- **Description of the task**:
Only certain lines below are wanted: those starting at the line containing "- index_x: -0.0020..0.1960" and ending at the line containing "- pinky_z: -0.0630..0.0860", both included, each retyped exactly.

- **Supplied data**:
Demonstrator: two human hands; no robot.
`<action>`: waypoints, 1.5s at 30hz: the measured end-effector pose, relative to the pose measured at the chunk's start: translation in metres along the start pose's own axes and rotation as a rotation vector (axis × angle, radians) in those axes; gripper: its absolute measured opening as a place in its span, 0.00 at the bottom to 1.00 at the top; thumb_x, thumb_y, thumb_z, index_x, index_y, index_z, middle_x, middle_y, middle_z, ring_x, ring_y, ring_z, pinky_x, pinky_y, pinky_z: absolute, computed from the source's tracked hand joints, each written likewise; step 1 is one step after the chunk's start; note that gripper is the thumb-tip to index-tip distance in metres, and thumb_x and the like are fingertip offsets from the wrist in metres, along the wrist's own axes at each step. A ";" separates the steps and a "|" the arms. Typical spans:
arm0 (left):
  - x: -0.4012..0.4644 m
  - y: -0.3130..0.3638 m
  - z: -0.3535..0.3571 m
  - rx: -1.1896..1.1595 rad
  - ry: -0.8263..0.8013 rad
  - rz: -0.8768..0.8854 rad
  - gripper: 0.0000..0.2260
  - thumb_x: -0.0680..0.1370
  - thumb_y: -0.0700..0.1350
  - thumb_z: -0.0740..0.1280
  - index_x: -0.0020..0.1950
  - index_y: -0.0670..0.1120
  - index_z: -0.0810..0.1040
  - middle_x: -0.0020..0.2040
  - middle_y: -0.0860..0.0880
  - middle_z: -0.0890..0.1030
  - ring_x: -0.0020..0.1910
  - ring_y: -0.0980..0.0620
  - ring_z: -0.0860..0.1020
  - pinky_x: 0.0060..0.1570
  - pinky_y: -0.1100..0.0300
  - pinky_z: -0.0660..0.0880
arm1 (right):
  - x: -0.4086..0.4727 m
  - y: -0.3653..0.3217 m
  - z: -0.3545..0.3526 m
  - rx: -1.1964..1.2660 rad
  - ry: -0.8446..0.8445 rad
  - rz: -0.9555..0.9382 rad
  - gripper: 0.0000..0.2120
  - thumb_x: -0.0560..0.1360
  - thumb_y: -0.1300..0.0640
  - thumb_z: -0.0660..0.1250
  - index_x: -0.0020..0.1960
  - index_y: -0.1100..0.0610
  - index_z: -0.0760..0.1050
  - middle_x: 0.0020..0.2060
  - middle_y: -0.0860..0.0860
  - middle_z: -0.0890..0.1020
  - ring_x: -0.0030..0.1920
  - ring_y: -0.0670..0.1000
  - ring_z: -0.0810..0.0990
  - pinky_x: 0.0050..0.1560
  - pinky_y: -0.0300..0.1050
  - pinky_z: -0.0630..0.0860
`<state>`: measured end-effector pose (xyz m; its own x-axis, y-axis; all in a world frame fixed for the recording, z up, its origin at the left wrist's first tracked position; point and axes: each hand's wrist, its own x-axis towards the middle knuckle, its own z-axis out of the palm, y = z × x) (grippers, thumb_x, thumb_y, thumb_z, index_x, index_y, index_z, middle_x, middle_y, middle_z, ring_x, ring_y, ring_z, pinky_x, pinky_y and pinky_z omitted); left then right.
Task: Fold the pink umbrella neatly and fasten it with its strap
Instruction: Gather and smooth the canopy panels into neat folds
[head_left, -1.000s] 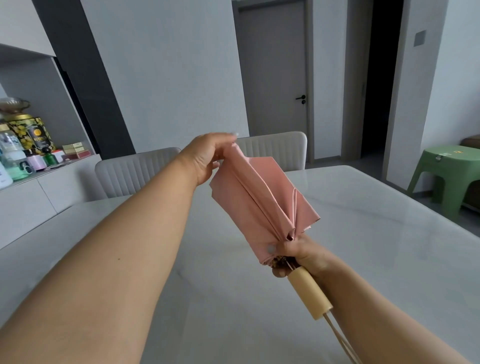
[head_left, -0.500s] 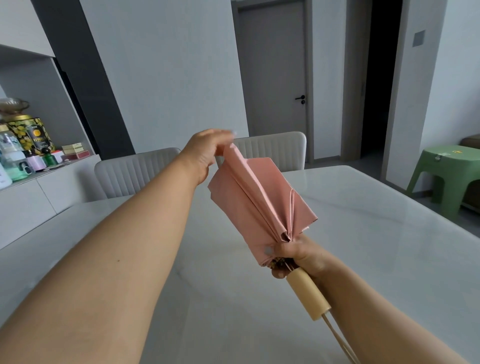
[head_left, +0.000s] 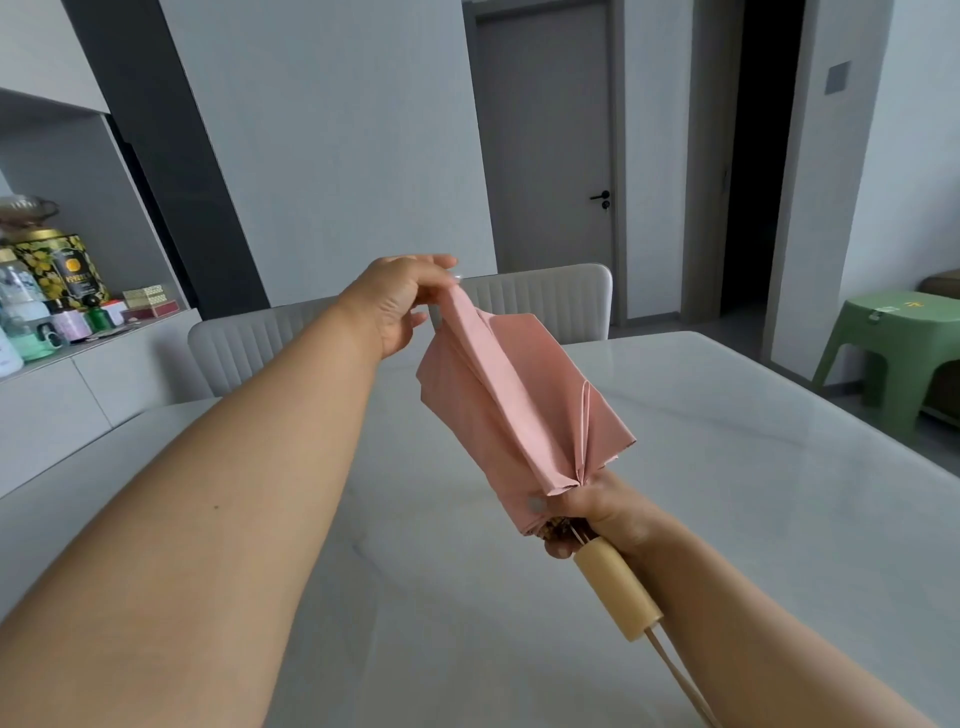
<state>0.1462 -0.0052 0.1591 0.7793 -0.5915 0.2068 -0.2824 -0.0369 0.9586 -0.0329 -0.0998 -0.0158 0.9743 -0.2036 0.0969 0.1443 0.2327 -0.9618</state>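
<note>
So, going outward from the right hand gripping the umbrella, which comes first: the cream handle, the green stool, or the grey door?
From the right hand:
1. Cream handle, just below the hand, toward the camera.
2. Green stool, on the floor off to the right, beyond the table.
3. Grey door, shut, in the back wall behind the chairs.

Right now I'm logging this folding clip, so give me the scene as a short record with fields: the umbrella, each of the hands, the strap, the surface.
umbrella: pink umbrella, collapsed, canopy panels loose and unwrapped, held above the table
left hand: left hand pinches the far tip of the canopy
right hand: right hand grips the canopy base just above the cream handle
strap: fastening strap not identifiable; canopy unfastened
cord: beige wrist cord hangs from the handle
surface: white table
</note>
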 end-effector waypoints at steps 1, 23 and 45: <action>0.001 0.000 -0.002 -0.011 0.027 -0.013 0.07 0.74 0.40 0.67 0.47 0.49 0.81 0.32 0.55 0.78 0.38 0.56 0.75 0.50 0.55 0.65 | 0.000 0.000 0.000 -0.003 0.001 -0.002 0.18 0.55 0.60 0.74 0.43 0.61 0.75 0.30 0.55 0.77 0.29 0.53 0.74 0.26 0.41 0.70; -0.040 -0.053 0.021 -0.020 -0.025 -0.076 0.13 0.72 0.34 0.72 0.55 0.41 0.78 0.48 0.43 0.81 0.44 0.47 0.81 0.43 0.58 0.79 | 0.004 0.000 -0.001 0.138 -0.093 -0.102 0.40 0.50 0.38 0.83 0.52 0.60 0.74 0.34 0.53 0.79 0.34 0.50 0.76 0.26 0.39 0.70; -0.077 -0.120 0.048 -0.463 0.127 -0.056 0.15 0.77 0.33 0.67 0.58 0.50 0.81 0.62 0.44 0.81 0.56 0.45 0.82 0.56 0.47 0.79 | 0.007 0.003 0.002 0.362 0.120 -0.004 0.28 0.54 0.55 0.79 0.51 0.63 0.74 0.34 0.56 0.80 0.30 0.51 0.79 0.22 0.39 0.70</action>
<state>0.0933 0.0064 0.0186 0.8567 -0.4946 0.1467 0.0185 0.3136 0.9494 -0.0249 -0.0988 -0.0170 0.9496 -0.3097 0.0489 0.2203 0.5480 -0.8069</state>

- **Answer to the exercise**:
  - index_x: -0.0020..0.1960
  - index_y: -0.1100..0.0610
  - index_z: -0.0760..0.1050
  - middle_x: 0.0020..0.2060
  - middle_y: -0.0860..0.0860
  - middle_z: -0.0890..0.1020
  - ring_x: -0.0030..0.1920
  - ring_y: -0.0670..0.1000
  - ring_z: -0.0810..0.0990
  - pinky_x: 0.0050..0.1560
  - pinky_y: -0.0300..0.1050
  - pinky_z: -0.0630..0.0860

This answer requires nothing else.